-- The input follows --

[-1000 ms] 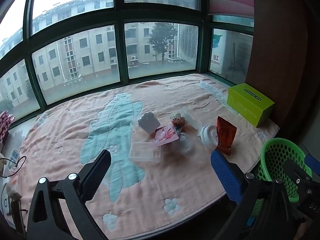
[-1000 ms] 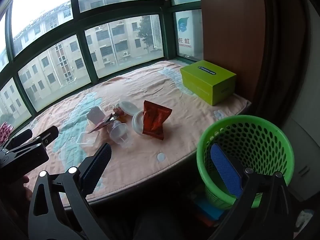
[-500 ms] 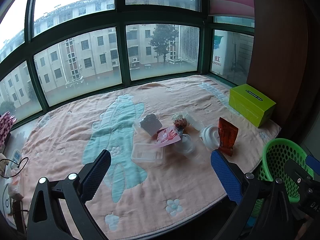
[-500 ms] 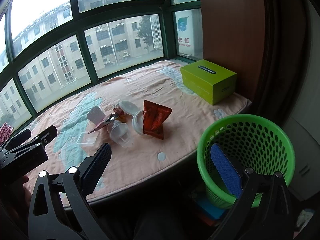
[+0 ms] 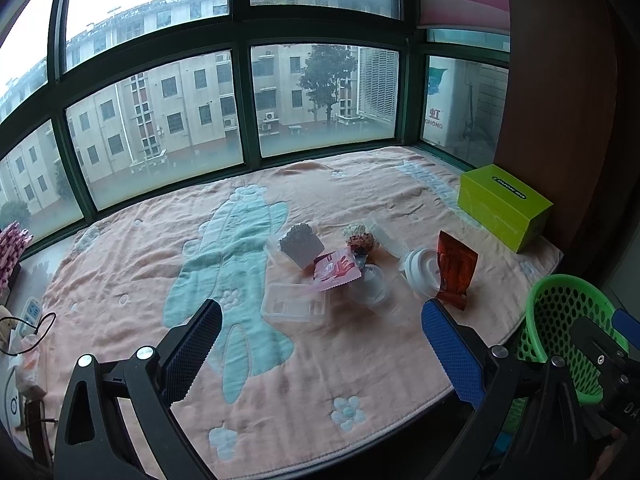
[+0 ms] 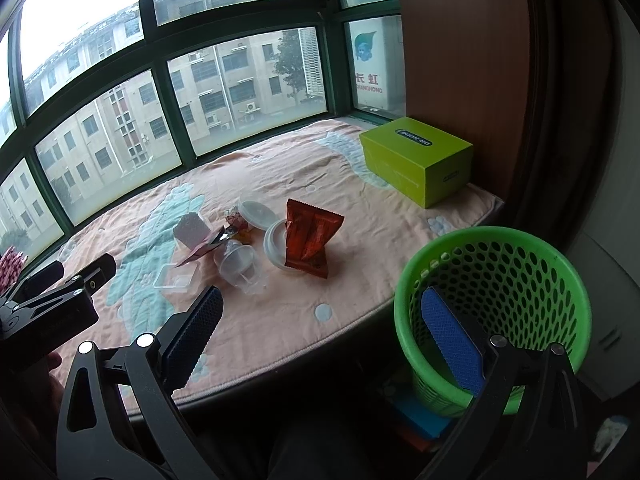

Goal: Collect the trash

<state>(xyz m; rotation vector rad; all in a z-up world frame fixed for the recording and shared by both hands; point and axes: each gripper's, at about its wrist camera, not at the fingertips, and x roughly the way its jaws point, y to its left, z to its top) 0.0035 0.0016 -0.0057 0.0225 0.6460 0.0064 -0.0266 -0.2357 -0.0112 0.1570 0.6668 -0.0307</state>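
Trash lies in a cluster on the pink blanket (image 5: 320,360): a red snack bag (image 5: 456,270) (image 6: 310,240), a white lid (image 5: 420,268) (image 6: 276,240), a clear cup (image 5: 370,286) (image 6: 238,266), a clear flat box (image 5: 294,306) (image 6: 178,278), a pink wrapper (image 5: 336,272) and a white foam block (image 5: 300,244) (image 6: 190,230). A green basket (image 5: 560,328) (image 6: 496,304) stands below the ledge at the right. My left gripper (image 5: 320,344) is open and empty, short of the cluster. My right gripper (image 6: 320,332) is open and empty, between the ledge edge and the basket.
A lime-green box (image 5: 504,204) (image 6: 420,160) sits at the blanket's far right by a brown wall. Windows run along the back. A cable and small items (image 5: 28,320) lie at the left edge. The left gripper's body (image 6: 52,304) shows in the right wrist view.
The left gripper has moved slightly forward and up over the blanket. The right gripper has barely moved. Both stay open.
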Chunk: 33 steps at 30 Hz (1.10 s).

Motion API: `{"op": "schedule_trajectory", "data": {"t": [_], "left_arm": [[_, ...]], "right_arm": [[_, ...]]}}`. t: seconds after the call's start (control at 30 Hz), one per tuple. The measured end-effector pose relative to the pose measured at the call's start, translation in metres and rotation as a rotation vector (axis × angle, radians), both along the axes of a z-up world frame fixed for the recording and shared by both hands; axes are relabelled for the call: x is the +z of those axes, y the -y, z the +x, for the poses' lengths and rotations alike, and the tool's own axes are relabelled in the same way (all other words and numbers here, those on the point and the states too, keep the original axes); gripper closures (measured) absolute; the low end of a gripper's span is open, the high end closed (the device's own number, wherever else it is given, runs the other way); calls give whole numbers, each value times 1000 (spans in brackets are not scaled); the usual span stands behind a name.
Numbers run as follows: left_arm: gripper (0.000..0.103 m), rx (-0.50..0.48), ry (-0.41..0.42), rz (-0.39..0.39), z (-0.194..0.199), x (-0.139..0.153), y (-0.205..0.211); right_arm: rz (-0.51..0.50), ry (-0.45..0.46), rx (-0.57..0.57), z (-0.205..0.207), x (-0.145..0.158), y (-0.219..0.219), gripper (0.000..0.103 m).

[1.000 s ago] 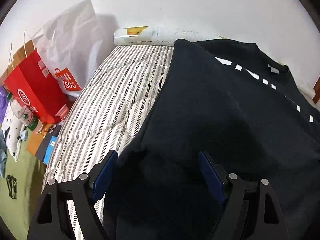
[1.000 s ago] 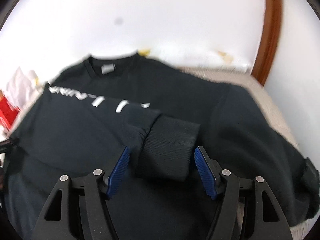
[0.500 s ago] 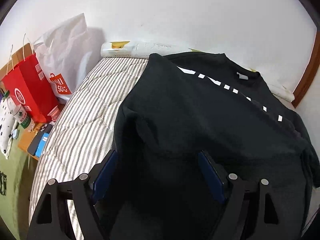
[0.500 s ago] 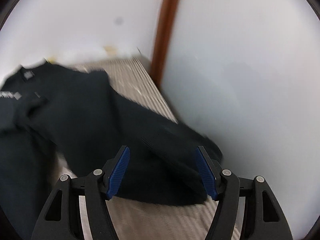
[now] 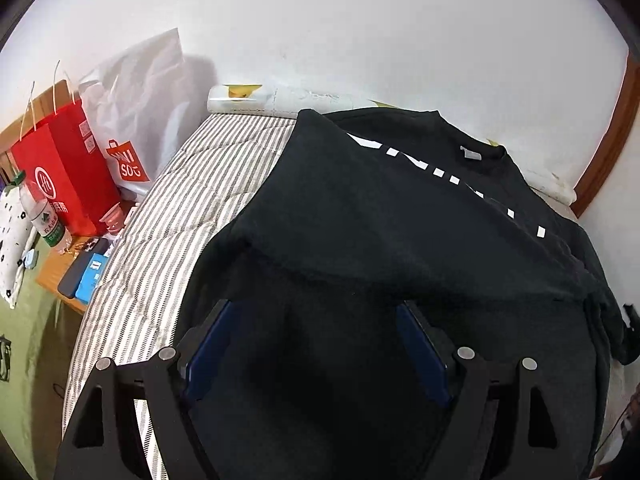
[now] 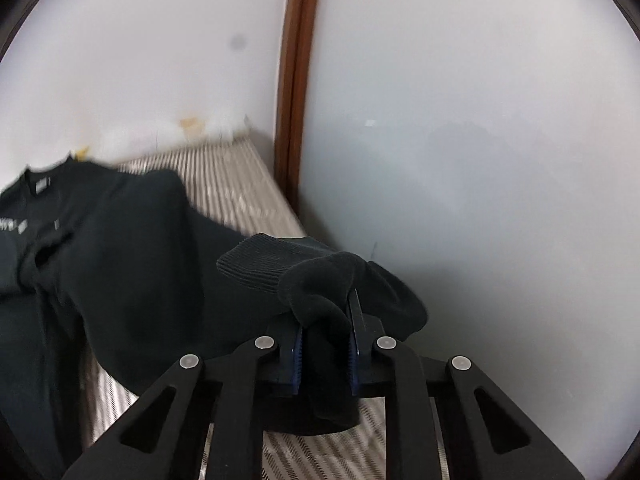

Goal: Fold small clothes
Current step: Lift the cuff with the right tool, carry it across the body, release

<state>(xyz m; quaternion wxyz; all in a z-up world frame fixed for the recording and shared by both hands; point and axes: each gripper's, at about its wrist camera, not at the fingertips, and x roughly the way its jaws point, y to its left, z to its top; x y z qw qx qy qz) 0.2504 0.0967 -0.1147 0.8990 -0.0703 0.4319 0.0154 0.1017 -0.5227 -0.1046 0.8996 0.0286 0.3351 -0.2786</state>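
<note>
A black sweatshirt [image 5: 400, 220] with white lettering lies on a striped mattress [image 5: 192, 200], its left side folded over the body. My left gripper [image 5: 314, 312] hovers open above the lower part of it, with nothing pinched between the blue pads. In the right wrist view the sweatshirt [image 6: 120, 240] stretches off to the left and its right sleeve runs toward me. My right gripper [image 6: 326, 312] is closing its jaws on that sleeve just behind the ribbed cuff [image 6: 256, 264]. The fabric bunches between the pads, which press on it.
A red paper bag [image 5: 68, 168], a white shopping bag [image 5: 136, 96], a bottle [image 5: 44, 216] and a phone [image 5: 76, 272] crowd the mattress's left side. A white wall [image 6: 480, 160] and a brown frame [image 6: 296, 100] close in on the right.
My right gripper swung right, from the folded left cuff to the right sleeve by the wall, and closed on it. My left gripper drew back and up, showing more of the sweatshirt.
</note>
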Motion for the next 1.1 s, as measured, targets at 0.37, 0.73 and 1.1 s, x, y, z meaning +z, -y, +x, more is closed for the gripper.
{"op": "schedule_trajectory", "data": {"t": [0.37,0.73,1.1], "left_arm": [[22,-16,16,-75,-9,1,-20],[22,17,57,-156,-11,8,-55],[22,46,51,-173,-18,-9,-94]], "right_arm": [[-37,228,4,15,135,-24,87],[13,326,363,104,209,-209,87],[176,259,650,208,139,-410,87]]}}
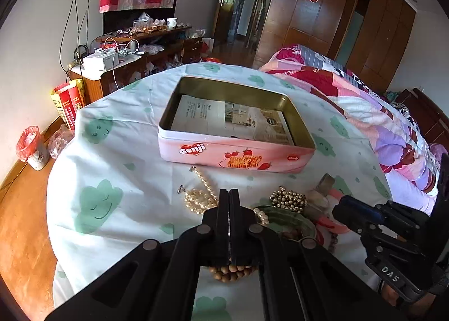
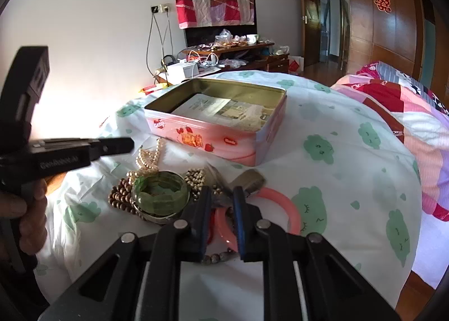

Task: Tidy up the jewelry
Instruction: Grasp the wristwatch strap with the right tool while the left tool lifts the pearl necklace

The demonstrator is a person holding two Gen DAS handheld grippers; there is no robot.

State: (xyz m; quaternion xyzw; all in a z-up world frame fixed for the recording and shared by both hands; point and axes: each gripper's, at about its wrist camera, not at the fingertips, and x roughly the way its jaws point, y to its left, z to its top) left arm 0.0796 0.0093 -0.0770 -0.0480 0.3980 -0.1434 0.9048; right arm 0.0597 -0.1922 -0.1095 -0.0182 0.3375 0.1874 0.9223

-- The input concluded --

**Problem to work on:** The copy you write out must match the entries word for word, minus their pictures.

**Written solution:**
[-1000 ms] 
[-1000 ms] 
[-500 ms] 
[-500 ms] 
[+0 ms] 
[+0 ms] 

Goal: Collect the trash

<state>(xyz m; rotation vector rad; all in a z-up world frame fixed for the recording and shared by both hands; point and axes: each gripper's, at about its wrist camera, not at the fingertips, and x roughly the way its jaws point, y to its left, z to its top) 0.0035 0.0016 -0.0057 0.0225 0.6460 0.0064 -0.0266 -0.2357 -0.0112 0.1570 0.6668 -0.0307</state>
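Trash lies in a cluster on the pink blanket (image 5: 320,360): a red snack bag (image 5: 456,270) (image 6: 310,240), a white lid (image 5: 420,268) (image 6: 276,240), a clear cup (image 5: 370,286) (image 6: 238,266), a clear flat box (image 5: 294,306) (image 6: 178,278), a pink wrapper (image 5: 336,272) and a white foam block (image 5: 300,244) (image 6: 190,230). A green basket (image 5: 560,328) (image 6: 496,304) stands below the ledge at the right. My left gripper (image 5: 320,344) is open and empty, short of the cluster. My right gripper (image 6: 320,332) is open and empty, between the ledge edge and the basket.
A lime-green box (image 5: 504,204) (image 6: 420,160) sits at the blanket's far right by a brown wall. Windows run along the back. A cable and small items (image 5: 28,320) lie at the left edge. The left gripper's body (image 6: 52,304) shows in the right wrist view.
The left gripper has moved slightly forward and up over the blanket. The right gripper has barely moved. Both stay open.
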Chunk: 33 steps at 30 Hz (1.10 s).

Motion API: `{"op": "schedule_trajectory", "data": {"t": [_], "left_arm": [[_, ...]], "right_arm": [[_, ...]]}}`. t: seconds after the call's start (control at 30 Hz), one per tuple. The measured end-effector pose relative to the pose measured at the call's start, translation in metres and rotation as a rotation vector (axis × angle, radians), both along the axes of a z-up world frame fixed for the recording and shared by both hands; axes are relabelled for the call: x is the +z of those axes, y the -y, z the +x, for the poses' lengths and rotations alike, and the tool's own axes are relabelled in the same way (all other words and numbers here, those on the point and the states too, keep the original axes); gripper closures (measured) absolute; the low end of a gripper's span is open, the high end closed (the device's own number, wherever else it is given, runs the other way); calls give whole numbers, each value times 1000 (spans in brackets are not scaled); the usual span stands behind a name.
Numbers run as follows: left_arm: gripper (0.000..0.103 m), rx (-0.50..0.48), ry (-0.41..0.42), rz (-0.39..0.39), z (-0.194..0.199), x (-0.139..0.153), y (-0.205..0.211); right_arm: rz (-0.51..0.50), ry (-0.45..0.46), rx (-0.57..0.57), z (-0.205..0.207), x (-0.145..0.158), y (-0.219..0.219), gripper (0.000..0.103 m).

[1.000 s ago] 
[1.000 s ago] 
[0.500 s ago] 
[0.500 s ago] 
[now] 
[now] 

Goal: Fold small clothes
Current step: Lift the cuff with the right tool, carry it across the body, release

<state>(xyz m; quaternion wxyz; all in a z-up world frame fixed for the recording and shared by both hands; point and axes: each gripper's, at about its wrist camera, not at the fingertips, and x roughly the way its jaws point, y to its left, z to its top; x y z qw qx qy qz) 0.2504 0.0967 -0.1147 0.8990 -0.0703 0.4319 0.0154 0.1017 -0.5227 -0.1046 0.8996 0.0286 0.3351 -0.2786</state>
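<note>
A black sweatshirt [image 5: 400, 220] with white lettering lies on a striped mattress [image 5: 192, 200], its left side folded over the body. My left gripper [image 5: 314, 312] hovers open above the lower part of it, with nothing pinched between the blue pads. In the right wrist view the sweatshirt [image 6: 120, 240] stretches off to the left and its right sleeve runs toward me. My right gripper [image 6: 326, 312] is closing its jaws on that sleeve just behind the ribbed cuff [image 6: 256, 264]. The fabric bunches between the pads, which press on it.
A red paper bag [image 5: 68, 168], a white shopping bag [image 5: 136, 96], a bottle [image 5: 44, 216] and a phone [image 5: 76, 272] crowd the mattress's left side. A white wall [image 6: 480, 160] and a brown frame [image 6: 296, 100] close in on the right.
My right gripper swung right, from the folded left cuff to the right sleeve by the wall, and closed on it. My left gripper drew back and up, showing more of the sweatshirt.
</note>
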Motion for the next 1.1 s, as measured, targets at 0.37, 0.73 and 1.1 s, x, y, z meaning +z, -y, +x, more is closed for the gripper.
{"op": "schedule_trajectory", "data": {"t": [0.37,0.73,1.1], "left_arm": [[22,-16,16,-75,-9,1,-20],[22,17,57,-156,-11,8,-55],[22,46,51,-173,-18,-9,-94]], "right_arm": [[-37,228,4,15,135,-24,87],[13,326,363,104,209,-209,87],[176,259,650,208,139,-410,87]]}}

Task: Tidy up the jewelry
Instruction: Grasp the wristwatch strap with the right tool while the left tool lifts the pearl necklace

The demonstrator is a person holding two Gen DAS handheld grippers; there is no robot.

State: (xyz m; quaternion xyzw; all in a z-up world frame fixed for the recording and shared by both hands; point and axes: each gripper's, at about its wrist camera, not at the fingertips, and x roughly the way its jaws point, y to its left, z to its top) left arm 0.0796 0.0093 -0.0770 -0.0480 0.3980 -0.1434 0.9048; right arm 0.0597 -0.1922 -0.1095 -0.0182 0.3375 0.1874 0.9223

Nothing further remains in this exercise.